マタイの福音書14章1〜12節

「人の声、神の声」

 

 ガリラヤ地方の国主であったヘロデは、主イエスのうわさを耳にした。ヘロデはこのうわさに対して、「ヨハネが死人の中からよみがえったのだ」と過敏に反応した。というのは、ヘロデはバプテスマのヨハネを自分の手で処刑したからである。

 

 ヘロデの行動を追うと、ヘロデは人の声に振り回されているのがわかる。ヘロデには結婚の問題があり、その問題をヨハネから糾弾されていた。
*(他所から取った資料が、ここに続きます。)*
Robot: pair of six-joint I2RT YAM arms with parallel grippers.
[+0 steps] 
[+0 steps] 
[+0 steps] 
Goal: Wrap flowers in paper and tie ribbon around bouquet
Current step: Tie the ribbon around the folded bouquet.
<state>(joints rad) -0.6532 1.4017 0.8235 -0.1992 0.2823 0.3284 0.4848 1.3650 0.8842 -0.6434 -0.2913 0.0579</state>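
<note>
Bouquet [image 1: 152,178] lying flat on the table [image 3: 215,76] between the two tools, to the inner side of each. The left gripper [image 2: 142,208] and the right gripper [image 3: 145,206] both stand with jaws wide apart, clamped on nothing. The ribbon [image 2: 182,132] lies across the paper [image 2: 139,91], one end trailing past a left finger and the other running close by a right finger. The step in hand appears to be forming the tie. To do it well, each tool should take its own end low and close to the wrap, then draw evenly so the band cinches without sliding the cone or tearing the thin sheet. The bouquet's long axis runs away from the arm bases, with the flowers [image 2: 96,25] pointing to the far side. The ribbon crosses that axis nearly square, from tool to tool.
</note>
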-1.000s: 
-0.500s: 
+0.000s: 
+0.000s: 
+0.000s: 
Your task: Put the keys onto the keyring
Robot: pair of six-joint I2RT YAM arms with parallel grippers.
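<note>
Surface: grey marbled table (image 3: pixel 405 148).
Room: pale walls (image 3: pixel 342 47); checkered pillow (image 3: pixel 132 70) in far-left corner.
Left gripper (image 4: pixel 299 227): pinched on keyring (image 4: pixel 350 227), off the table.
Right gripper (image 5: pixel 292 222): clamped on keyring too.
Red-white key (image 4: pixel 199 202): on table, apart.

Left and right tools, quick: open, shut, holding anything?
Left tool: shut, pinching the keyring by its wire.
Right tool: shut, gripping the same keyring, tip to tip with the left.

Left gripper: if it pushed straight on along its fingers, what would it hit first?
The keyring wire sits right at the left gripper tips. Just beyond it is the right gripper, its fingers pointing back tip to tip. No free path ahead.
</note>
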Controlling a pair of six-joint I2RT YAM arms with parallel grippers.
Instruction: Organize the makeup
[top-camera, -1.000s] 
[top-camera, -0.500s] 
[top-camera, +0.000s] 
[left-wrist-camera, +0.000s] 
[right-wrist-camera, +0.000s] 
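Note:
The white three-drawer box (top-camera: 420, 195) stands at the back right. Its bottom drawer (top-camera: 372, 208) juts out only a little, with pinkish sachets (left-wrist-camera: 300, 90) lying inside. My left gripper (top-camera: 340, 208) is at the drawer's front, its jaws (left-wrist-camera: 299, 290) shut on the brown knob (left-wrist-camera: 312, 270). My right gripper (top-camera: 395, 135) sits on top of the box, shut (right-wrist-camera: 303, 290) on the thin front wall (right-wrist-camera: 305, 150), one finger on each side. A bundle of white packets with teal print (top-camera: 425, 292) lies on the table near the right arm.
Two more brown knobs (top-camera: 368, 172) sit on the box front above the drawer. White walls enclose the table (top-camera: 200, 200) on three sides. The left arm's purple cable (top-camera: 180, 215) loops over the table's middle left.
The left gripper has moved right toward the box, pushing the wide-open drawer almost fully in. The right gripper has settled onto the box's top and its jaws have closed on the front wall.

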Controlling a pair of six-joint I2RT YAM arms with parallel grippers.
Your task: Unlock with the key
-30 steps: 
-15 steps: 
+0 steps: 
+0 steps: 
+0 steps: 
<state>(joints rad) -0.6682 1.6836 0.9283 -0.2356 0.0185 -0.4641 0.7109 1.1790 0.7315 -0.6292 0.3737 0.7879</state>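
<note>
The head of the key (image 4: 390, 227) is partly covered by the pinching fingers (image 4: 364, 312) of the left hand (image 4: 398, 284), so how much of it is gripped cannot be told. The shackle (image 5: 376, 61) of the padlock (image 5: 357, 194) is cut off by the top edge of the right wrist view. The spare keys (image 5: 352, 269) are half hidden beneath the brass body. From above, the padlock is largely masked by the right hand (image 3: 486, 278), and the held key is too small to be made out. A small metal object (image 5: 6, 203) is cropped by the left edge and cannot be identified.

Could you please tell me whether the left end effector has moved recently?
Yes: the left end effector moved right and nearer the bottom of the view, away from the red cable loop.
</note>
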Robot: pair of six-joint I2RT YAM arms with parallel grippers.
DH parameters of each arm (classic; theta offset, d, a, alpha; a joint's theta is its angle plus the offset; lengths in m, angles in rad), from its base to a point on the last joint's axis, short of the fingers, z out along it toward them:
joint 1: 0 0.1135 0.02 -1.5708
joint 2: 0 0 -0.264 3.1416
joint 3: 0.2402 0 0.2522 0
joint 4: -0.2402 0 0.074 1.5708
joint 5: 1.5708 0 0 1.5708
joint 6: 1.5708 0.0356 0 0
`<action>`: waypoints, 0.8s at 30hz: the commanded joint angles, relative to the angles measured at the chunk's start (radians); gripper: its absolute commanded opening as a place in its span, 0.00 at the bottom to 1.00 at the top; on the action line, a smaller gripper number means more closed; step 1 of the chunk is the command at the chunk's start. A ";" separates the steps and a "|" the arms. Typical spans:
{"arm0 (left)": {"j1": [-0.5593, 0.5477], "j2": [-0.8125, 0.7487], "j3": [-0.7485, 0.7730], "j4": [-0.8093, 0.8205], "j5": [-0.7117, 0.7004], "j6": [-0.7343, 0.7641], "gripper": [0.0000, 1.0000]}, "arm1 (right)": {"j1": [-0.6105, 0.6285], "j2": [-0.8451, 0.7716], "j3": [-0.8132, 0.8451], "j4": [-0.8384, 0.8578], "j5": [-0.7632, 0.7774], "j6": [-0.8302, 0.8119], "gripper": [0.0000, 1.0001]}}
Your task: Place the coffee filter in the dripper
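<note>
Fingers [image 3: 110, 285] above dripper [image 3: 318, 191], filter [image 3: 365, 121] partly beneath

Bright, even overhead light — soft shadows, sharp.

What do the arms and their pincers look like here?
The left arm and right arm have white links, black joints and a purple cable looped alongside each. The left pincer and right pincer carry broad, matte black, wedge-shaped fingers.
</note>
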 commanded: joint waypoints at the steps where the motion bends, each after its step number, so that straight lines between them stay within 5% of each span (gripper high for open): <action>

ヘロデはヨハネを捕らえて牢に入れつつ、ヨハネから教えを聞くのを喜んでいた。しかし新妻のヘロデヤはヨハネを恨み、殺したいと思いながら果たせないでいた。ヘロデはヘロデヤの顔を恐れて、ヨハネを憎む素振りをしていたのだろう。筆者は「ヘロデはヨハネを殺したかった」と記している(5)。

 

 ヘロデの誕生日を祝う宴が開かれた時、ヘロデヤの娘が舞いを踊った。ヘロデは上機嫌になり「願うものは何でも必ずあげる」と誓ってしまう。娘は母親の入れ知恵で「バプテスマのヨハネの首を盆に載せてください」と願う。ヘロデは心を痛めたが、列席の人々の手前、ヨハネの処刑を命じる。ヘロデは人の声を恐れたために、その場しのぎの不本意な決断を迫られることになった。

 

 どんなに人の声に従っても、そこに本当の平安はない。人を恐れてしまうと、その場で対応しても別の恐れが引き起こされる。私たちはどうしても人の声が気になり、人の声に動かされてしまうところがある。私たちには神の平安が必要である。神の声に耳を傾け、みことばと共に歩むところに神の平安が与えられる。

 

 ヨハネの処刑は、残虐極まりないものであった。神にささげた生涯の最後としては、“どうしてこんなことになるのか”と思うかもしれない。しかしヨハネは、その死においても主イエス・キリストを指し示し、救い主を証しする使命を果たしたのである。

 

 ヨハネは処刑されたが、ヨハネの声(みことば)は消えていない。ヘロデは主イエスのうわさを聞いて「あれはバプテスマのヨハネだ」と言って、ヨハネの声を思い起こした。私たちの世は移ろう。しかし、神の声であるみことばは永遠に立つ(イザヤ40:8)。神の声に耳を傾け、みことばと共に歩もう。